Task directions.
Among the entries that follow, how many lines contain the string "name"? Write the number alone.

Raw data.
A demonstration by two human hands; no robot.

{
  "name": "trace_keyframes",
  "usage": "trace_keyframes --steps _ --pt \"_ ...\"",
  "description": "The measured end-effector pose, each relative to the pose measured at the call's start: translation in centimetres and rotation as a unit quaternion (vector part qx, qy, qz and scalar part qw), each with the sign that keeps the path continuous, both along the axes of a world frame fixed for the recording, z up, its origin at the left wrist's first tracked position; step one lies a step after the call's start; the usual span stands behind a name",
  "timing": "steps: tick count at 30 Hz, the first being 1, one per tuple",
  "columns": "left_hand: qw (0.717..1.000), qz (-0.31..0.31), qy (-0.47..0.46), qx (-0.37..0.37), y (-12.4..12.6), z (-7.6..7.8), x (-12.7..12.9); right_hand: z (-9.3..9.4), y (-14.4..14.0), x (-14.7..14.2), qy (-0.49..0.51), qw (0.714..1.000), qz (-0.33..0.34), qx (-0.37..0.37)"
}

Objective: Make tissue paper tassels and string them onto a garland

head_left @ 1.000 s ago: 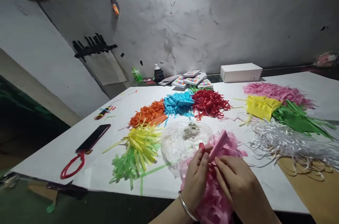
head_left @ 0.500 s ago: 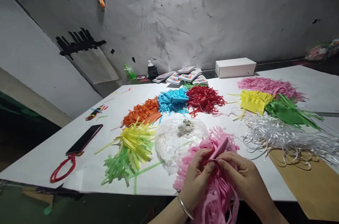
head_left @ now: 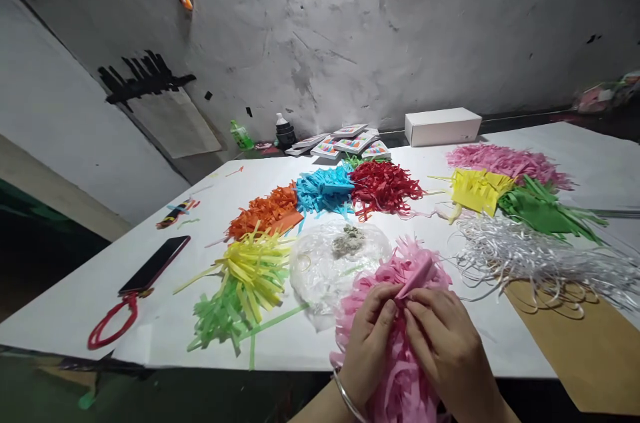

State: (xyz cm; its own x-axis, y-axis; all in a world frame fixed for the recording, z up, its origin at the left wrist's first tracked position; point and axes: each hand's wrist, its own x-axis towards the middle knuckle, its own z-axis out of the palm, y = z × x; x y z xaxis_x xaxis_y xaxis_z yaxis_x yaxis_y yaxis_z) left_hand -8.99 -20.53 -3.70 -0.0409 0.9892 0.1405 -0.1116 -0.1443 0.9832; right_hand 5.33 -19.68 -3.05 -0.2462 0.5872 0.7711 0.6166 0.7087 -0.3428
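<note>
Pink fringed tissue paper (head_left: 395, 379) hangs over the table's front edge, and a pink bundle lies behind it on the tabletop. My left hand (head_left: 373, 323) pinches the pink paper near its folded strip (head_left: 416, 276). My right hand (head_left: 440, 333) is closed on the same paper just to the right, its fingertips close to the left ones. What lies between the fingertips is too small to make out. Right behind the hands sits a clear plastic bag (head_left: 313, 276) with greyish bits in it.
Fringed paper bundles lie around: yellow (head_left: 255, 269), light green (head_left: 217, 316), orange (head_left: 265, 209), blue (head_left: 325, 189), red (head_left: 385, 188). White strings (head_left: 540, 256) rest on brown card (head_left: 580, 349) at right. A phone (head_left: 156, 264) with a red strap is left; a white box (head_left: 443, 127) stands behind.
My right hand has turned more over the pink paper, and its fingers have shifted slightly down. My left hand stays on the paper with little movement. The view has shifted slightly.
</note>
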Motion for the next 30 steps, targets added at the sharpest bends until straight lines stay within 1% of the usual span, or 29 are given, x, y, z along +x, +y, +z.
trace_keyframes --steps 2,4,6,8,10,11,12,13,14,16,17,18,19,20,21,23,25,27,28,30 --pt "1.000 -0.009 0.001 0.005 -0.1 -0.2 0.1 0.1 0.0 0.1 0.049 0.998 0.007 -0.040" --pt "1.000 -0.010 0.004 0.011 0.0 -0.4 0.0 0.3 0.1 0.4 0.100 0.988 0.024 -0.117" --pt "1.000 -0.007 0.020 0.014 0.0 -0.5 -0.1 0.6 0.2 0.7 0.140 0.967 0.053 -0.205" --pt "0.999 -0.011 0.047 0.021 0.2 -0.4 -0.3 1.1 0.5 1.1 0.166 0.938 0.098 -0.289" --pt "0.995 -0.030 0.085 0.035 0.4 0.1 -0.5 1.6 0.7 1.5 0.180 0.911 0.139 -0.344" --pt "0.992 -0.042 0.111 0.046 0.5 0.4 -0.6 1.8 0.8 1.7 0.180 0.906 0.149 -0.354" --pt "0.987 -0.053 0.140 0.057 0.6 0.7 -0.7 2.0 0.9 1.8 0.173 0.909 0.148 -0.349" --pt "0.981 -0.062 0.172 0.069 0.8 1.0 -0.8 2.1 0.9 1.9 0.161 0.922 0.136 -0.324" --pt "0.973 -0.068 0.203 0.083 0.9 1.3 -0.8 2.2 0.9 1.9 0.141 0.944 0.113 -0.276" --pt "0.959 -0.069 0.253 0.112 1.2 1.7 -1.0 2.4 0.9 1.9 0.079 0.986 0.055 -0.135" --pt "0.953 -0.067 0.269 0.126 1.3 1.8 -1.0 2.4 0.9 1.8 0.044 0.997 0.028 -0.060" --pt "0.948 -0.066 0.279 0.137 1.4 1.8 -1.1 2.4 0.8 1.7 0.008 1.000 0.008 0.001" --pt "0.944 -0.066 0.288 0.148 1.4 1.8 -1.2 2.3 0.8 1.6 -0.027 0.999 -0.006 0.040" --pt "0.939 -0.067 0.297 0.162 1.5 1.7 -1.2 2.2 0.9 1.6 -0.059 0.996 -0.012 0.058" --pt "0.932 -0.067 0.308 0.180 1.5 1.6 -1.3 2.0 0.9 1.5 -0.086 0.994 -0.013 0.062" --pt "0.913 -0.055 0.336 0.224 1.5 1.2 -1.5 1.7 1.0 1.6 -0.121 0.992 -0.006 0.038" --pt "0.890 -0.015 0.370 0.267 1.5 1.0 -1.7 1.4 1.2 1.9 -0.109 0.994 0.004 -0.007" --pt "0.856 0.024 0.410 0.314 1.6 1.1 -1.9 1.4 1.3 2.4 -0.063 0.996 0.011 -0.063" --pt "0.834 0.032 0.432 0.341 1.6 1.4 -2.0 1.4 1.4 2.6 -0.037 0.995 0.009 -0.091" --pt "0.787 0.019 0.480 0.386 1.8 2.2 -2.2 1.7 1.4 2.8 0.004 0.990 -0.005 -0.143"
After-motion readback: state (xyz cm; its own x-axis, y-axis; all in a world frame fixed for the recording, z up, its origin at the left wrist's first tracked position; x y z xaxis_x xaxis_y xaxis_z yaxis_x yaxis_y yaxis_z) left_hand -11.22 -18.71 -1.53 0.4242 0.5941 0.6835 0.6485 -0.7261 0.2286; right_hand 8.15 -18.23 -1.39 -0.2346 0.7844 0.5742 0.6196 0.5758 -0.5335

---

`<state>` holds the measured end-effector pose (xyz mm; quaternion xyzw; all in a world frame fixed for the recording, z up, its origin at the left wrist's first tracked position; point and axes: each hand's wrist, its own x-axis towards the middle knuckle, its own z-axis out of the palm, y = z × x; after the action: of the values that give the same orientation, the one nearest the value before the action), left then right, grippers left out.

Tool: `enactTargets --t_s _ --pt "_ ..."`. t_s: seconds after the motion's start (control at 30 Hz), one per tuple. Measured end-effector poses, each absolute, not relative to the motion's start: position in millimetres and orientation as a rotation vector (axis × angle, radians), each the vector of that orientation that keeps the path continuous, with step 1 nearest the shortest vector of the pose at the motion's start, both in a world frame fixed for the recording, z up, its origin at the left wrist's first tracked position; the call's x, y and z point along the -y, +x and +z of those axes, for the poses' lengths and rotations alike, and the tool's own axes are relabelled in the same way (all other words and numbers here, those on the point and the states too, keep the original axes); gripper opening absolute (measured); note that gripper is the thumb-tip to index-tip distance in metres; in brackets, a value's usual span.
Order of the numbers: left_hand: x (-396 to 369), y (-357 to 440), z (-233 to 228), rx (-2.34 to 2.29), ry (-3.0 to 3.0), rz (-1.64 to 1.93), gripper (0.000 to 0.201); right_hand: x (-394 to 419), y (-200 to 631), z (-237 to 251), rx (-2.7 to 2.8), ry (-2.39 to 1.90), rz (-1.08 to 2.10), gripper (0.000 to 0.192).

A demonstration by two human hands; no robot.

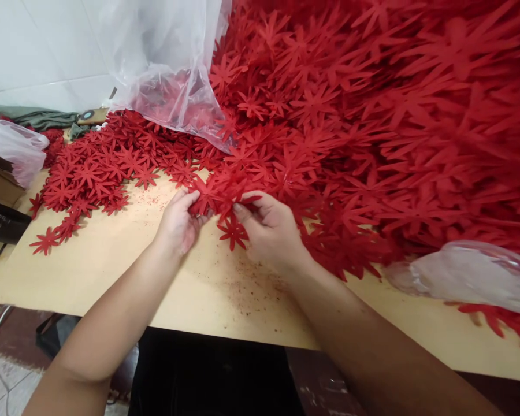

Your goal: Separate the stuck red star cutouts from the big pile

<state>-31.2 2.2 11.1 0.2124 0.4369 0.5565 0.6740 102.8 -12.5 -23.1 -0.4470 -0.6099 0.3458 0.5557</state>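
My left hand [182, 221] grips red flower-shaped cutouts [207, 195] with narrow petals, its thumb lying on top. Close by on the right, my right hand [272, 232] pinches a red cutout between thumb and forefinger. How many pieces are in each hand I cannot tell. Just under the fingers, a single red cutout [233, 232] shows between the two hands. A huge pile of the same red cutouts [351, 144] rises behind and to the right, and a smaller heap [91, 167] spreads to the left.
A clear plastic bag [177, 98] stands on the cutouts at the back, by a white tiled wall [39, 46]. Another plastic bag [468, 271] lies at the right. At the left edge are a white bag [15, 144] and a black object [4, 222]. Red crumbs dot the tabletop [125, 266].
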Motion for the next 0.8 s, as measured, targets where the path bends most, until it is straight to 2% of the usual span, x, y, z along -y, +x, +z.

Final answer.
2